__EXERCISE DETAILS__
All lines from the first line of the material up to and including the line with "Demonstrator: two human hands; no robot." must be copied exactly, and no others.

__INFORMATION SHOWN__
▼

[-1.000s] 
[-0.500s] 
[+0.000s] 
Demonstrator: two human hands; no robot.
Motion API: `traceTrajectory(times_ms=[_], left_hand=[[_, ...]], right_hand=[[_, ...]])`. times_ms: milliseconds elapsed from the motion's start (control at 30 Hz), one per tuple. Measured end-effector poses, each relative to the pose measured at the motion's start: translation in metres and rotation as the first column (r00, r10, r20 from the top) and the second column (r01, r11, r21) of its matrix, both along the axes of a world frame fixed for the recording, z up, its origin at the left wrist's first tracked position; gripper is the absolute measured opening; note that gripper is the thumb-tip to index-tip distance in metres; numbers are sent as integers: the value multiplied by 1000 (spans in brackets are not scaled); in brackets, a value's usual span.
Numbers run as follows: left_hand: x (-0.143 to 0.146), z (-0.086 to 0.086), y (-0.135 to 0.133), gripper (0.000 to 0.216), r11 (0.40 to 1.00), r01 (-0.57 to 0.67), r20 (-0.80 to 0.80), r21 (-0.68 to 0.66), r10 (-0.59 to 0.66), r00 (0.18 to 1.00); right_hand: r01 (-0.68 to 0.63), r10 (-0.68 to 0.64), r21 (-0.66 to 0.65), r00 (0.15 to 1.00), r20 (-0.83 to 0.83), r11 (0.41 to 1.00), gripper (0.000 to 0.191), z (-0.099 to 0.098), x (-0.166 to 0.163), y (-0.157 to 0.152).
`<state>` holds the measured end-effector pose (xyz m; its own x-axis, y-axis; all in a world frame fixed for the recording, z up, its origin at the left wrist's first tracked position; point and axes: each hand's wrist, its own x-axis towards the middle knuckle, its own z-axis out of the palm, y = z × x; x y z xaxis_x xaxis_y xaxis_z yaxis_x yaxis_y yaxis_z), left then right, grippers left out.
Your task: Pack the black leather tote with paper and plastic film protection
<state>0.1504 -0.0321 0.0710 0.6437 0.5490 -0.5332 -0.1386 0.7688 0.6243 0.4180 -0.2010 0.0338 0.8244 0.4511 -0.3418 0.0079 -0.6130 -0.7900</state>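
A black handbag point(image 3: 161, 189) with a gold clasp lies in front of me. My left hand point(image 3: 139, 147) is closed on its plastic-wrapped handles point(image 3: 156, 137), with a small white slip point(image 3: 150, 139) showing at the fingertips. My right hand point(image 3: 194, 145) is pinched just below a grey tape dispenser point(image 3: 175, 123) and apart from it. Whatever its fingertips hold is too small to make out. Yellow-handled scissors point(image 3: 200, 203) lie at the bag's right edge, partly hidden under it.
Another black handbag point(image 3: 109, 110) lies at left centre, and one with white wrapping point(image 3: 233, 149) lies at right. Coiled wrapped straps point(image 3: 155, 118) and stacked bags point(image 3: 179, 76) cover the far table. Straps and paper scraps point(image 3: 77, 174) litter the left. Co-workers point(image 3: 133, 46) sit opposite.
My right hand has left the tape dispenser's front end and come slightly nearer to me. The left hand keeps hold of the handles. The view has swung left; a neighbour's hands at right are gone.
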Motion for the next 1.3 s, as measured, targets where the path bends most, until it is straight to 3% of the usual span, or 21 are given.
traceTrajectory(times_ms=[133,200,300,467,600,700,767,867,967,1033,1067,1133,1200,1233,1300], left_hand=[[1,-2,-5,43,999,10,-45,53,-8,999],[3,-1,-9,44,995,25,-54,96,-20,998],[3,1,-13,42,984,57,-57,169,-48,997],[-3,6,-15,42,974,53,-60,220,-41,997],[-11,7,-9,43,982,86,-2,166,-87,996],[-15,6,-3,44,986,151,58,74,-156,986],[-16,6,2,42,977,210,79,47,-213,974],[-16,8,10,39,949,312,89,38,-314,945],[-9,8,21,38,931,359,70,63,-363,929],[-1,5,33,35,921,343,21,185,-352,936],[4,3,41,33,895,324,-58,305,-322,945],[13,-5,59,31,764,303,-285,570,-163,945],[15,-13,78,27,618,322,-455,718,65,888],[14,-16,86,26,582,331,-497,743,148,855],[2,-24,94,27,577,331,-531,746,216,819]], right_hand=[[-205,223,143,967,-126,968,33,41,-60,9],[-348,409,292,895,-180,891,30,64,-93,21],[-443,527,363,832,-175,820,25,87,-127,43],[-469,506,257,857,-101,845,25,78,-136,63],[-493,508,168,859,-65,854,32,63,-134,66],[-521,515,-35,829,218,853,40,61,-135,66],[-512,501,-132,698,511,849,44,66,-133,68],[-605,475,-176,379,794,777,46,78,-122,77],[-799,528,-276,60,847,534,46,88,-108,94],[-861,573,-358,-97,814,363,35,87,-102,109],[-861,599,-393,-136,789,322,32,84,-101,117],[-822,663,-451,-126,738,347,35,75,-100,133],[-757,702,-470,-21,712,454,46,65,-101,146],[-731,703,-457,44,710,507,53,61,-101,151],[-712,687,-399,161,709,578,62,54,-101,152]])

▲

__RESPONSE TO THIS TASK__
[-1.000s] 
[-0.500s] 
[+0.000s] 
Demonstrator: two human hands; no robot.

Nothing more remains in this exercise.